> _Assignment_:
Which lines below fall between the one containing "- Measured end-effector" and the one containing "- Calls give"? Repeat them exactly, counting both of those lines, and add nothing else.

> _Data provided_:

────

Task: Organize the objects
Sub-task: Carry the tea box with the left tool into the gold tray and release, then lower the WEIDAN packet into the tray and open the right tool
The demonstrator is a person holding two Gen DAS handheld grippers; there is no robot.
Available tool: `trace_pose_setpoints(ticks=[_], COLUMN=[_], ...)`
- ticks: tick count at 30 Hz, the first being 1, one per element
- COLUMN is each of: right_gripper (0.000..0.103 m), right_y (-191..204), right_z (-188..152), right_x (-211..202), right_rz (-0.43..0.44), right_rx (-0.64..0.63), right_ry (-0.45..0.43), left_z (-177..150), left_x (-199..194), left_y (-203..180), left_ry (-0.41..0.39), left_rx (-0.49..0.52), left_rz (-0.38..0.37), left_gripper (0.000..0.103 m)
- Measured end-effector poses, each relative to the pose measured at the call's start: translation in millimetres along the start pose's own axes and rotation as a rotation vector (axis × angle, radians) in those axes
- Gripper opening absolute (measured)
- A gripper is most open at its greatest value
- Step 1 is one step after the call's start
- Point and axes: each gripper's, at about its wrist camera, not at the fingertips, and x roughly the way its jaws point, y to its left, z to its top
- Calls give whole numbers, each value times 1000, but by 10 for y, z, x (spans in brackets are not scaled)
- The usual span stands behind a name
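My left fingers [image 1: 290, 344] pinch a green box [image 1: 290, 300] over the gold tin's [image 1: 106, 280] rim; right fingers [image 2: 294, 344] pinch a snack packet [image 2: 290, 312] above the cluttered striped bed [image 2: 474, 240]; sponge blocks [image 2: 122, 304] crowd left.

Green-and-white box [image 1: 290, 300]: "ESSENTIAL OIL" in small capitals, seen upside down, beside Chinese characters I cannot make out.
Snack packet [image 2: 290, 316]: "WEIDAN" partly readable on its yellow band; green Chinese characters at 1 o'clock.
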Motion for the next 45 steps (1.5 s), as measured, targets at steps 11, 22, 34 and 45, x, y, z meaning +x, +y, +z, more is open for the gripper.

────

> _The completed task_:
- Measured end-effector poses, each relative to the pose measured at the call's start: translation in millimetres along the start pose's own axes and rotation as a rotation vector (axis × angle, radians) in those axes
- Gripper opening absolute (measured)
- A gripper is most open at its greatest value
- Step 1 is one step after the call's start
- Point and axes: each gripper's, at about its wrist camera, not at the fingertips, and x roughly the way its jaws point, y to its left, z to its top
- Calls give whole numbers, each value times 1000, but by 10 for y, z, x (spans in brackets are not scaled)

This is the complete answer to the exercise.